Output all the data below verbatim.

**GIVEN MATERIAL**

● ● ● ● ● ● ●

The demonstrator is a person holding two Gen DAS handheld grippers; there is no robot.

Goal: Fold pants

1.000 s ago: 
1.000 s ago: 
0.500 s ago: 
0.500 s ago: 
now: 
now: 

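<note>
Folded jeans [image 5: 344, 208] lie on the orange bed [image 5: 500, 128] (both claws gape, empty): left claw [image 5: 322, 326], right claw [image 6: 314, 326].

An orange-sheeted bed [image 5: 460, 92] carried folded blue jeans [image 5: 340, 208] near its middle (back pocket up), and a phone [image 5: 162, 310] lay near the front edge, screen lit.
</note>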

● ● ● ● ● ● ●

**ANSWER TO THE EXERCISE**
The demonstrator is a person holding two Gen DAS handheld grippers; there is no robot.

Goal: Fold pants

1.000 s ago: 
1.000 s ago: 
0.500 s ago: 
0.500 s ago: 
now: 
now: 

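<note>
Folded jeans [image 5: 344, 208] lie on the orange bed [image 5: 500, 128] (both claws gape, empty): left claw [image 5: 322, 326], right claw [image 6: 314, 326].

An orange-sheeted bed [image 5: 460, 92] carried folded blue jeans [image 5: 340, 208] near its middle (back pocket up), and a phone [image 5: 162, 310] lay near the front edge, screen lit.
</note>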

With that, the answer is done.